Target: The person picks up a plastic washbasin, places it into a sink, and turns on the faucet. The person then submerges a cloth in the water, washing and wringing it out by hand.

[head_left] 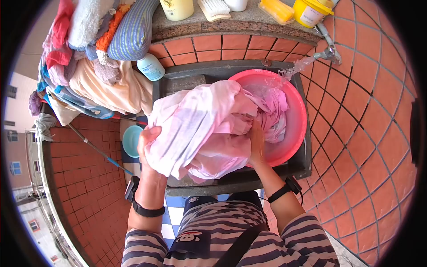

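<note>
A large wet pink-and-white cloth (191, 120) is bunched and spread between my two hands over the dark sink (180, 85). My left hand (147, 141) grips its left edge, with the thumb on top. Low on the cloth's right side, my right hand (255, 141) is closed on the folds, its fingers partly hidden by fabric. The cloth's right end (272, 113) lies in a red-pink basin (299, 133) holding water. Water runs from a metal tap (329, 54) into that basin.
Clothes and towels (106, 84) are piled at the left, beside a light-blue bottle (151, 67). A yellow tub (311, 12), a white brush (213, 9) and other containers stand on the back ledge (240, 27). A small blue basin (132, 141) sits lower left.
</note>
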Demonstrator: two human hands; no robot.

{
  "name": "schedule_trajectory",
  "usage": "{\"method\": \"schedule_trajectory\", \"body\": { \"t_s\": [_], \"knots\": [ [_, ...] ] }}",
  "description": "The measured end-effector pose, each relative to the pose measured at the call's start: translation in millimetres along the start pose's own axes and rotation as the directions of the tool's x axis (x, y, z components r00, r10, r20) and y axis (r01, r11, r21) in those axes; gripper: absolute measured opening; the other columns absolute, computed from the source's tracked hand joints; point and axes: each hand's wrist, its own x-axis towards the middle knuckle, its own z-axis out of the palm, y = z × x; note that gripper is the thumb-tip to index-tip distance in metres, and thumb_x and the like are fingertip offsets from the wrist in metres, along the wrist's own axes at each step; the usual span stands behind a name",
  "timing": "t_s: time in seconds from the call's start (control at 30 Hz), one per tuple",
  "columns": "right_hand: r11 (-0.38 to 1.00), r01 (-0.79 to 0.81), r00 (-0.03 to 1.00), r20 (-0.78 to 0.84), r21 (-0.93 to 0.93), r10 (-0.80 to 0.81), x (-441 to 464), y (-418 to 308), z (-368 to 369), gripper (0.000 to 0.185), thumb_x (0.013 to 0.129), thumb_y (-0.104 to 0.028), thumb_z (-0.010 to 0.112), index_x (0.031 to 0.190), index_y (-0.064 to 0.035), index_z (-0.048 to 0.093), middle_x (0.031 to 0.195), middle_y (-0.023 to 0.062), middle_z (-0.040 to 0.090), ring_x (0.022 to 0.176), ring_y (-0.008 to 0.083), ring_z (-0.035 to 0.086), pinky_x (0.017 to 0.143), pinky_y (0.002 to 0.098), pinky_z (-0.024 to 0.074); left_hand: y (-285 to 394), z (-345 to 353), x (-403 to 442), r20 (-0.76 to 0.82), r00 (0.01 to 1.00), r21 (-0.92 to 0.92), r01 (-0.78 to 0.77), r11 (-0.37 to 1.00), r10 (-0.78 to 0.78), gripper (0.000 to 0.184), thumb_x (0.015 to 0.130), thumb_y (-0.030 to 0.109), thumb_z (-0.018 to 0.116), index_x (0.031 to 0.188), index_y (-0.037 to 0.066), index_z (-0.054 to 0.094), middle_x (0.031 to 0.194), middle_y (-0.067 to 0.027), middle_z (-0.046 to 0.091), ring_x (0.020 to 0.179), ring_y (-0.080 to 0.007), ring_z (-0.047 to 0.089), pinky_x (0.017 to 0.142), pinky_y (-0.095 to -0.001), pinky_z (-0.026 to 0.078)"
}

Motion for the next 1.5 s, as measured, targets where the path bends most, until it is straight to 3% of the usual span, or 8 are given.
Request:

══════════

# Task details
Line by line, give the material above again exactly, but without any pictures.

# Answer box
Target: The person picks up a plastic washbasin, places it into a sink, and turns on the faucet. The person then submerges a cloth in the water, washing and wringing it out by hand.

[head_left] 

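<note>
A large wet pink-and-white cloth (191, 120) is bunched and spread between my two hands over the dark sink (180, 85). My left hand (147, 141) grips its left edge, with the thumb on top. Low on the cloth's right side, my right hand (255, 141) is closed on the folds, its fingers partly hidden by fabric. The cloth's right end (272, 113) lies in a red-pink basin (299, 133) holding water. Water runs from a metal tap (329, 54) into that basin.
Clothes and towels (106, 84) are piled at the left, beside a light-blue bottle (151, 67). A yellow tub (311, 12), a white brush (213, 9) and other containers stand on the back ledge (240, 27). A small blue basin (132, 141) sits lower left.
</note>
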Demonstrator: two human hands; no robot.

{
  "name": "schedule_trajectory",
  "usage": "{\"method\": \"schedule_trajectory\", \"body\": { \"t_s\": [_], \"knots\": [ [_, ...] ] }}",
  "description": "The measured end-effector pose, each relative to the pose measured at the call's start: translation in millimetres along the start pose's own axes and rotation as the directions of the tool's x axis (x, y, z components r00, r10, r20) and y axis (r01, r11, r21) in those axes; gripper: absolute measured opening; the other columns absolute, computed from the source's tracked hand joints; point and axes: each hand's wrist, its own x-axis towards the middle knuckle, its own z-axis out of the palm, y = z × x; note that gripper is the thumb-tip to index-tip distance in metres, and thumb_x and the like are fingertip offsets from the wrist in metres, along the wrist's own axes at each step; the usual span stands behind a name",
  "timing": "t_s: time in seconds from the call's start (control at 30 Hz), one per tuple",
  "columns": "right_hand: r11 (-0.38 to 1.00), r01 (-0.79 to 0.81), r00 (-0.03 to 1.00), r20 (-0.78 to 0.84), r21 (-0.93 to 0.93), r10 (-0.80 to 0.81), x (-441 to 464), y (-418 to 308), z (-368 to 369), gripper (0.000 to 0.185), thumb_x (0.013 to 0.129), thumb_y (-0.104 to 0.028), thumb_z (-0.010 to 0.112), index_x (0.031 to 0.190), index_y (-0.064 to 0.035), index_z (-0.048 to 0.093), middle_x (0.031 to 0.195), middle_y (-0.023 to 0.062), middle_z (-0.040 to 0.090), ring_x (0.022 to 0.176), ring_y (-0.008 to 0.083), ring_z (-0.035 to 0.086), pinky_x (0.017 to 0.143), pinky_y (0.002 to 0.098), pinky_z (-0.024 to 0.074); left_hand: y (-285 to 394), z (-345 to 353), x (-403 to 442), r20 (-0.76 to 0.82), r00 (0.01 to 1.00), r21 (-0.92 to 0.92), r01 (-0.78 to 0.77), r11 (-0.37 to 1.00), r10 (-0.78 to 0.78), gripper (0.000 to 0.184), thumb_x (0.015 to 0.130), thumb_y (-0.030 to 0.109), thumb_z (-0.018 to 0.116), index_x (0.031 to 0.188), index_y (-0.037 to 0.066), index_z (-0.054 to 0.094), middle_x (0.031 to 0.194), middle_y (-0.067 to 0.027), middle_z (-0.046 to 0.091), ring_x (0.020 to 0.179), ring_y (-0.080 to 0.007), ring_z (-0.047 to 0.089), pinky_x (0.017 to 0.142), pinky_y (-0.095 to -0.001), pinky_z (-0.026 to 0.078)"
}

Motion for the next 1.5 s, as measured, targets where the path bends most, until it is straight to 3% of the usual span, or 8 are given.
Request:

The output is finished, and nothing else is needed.